→ Problem
Every record must be copied exactly. Leave nothing out.

(Data entries)
↓↓↓

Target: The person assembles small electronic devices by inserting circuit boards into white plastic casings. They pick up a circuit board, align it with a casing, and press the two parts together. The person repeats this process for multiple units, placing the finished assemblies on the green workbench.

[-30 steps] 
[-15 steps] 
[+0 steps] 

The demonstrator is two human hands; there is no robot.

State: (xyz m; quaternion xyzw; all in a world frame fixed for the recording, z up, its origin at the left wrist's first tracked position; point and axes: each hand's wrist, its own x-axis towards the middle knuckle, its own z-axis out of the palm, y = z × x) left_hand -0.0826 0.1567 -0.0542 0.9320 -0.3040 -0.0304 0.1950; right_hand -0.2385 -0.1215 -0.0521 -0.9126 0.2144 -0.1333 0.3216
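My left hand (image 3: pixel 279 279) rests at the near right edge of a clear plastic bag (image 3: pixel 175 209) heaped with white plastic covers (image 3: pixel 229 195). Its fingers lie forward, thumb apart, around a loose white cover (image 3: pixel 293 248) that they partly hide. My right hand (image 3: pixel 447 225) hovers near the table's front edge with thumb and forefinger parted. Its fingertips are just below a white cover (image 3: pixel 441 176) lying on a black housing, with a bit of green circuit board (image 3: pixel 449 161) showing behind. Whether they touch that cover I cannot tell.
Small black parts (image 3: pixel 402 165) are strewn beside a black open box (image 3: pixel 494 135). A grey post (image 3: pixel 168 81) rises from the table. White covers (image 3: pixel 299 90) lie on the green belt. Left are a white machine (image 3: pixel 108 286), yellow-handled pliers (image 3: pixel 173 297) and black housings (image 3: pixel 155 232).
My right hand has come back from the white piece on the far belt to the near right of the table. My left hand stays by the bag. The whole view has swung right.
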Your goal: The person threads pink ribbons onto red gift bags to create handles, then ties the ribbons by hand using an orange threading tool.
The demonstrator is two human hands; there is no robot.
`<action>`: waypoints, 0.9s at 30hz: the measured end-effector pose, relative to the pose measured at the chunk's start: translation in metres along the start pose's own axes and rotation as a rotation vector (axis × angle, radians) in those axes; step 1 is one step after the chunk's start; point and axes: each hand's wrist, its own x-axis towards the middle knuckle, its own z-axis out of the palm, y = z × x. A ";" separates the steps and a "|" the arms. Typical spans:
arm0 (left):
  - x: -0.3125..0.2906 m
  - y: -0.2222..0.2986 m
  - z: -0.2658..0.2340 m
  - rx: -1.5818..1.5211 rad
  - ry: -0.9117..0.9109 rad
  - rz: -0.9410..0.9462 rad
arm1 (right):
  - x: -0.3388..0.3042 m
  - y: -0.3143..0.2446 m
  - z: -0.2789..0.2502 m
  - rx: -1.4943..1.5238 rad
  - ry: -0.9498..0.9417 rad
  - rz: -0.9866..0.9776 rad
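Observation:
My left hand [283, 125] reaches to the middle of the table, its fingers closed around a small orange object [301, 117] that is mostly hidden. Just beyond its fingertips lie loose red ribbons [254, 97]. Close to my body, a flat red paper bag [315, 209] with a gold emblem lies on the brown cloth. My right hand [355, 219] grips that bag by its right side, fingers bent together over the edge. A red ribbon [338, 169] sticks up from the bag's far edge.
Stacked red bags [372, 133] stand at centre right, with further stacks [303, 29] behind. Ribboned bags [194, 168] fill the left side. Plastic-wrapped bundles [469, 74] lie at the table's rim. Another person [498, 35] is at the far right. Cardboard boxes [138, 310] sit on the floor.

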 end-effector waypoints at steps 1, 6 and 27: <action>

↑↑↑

→ Response box
Target: The person assembles small electronic devices by inserting circuit boards into white plastic casings. They pick up a circuit board, align it with a casing, and press the two parts together. The person repeats this process for multiple units, placing the finished assemblies on the green workbench.

[-30 steps] 
[-15 steps] 
[+0 steps] 

The demonstrator is two human hands; there is no robot.

State: (xyz m; quaternion xyzw; all in a world frame fixed for the recording, z up, its origin at the left wrist's first tracked position; point and axes: each hand's wrist, its own x-axis towards the middle knuckle, its own z-axis out of the palm, y = z × x) left_hand -0.0826 0.1567 -0.0542 0.9320 -0.3040 -0.0304 0.1950; right_hand -0.2385 -0.1215 -0.0521 -0.9126 0.2144 -0.1333 0.3216
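My left hand (image 3: pixel 279 279) rests at the near right edge of a clear plastic bag (image 3: pixel 175 209) heaped with white plastic covers (image 3: pixel 229 195). Its fingers lie forward, thumb apart, around a loose white cover (image 3: pixel 293 248) that they partly hide. My right hand (image 3: pixel 447 225) hovers near the table's front edge with thumb and forefinger parted. Its fingertips are just below a white cover (image 3: pixel 441 176) lying on a black housing, with a bit of green circuit board (image 3: pixel 449 161) showing behind. Whether they touch that cover I cannot tell.
Small black parts (image 3: pixel 402 165) are strewn beside a black open box (image 3: pixel 494 135). A grey post (image 3: pixel 168 81) rises from the table. White covers (image 3: pixel 299 90) lie on the green belt. Left are a white machine (image 3: pixel 108 286), yellow-handled pliers (image 3: pixel 173 297) and black housings (image 3: pixel 155 232).
My right hand has come back from the white piece on the far belt to the near right of the table. My left hand stays by the bag. The whole view has swung right.
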Your goal: The person threads pink ribbons onto red gift bags to create handles, then ties the ribbons by hand using an orange threading tool.
The demonstrator is two human hands; there is no robot.
`<action>`: waypoints, 0.9s at 30hz: the measured end-effector pose, relative to the pose measured at the chunk's start: translation in metres along the start pose's own axes and rotation as a rotation vector (axis × angle, radians) in those axes; step 1 is one step after the chunk's start; point and axes: each hand's wrist, its own x-axis towards the middle knuckle, its own z-axis out of the palm, y = z × x. A ";" separates the steps and a "|" the arms. Typical spans:
arm0 (left):
  - x: -0.3125..0.2906 m
  - y: -0.2222..0.2986 m
  - z: -0.2658..0.2340 m
  - rx: -1.5818..1.5211 rad
  - ry: -0.9117..0.9109 rad
  - rz: -0.9410..0.9462 rad
arm1 (right):
  - x: -0.3388..0.3042 m
  - y: -0.3143..0.2446 m
  - z: -0.2789..0.2502 m
  - rx: -1.4943..1.5238 rad
  - ry: -0.9498..0.9417 rad
  - rz: -0.9866..0.9776 rad
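Observation:
My left hand [283, 125] reaches to the middle of the table, its fingers closed around a small orange object [301, 117] that is mostly hidden. Just beyond its fingertips lie loose red ribbons [254, 97]. Close to my body, a flat red paper bag [315, 209] with a gold emblem lies on the brown cloth. My right hand [355, 219] grips that bag by its right side, fingers bent together over the edge. A red ribbon [338, 169] sticks up from the bag's far edge.
Stacked red bags [372, 133] stand at centre right, with further stacks [303, 29] behind. Ribboned bags [194, 168] fill the left side. Plastic-wrapped bundles [469, 74] lie at the table's rim. Another person [498, 35] is at the far right. Cardboard boxes [138, 310] sit on the floor.
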
 end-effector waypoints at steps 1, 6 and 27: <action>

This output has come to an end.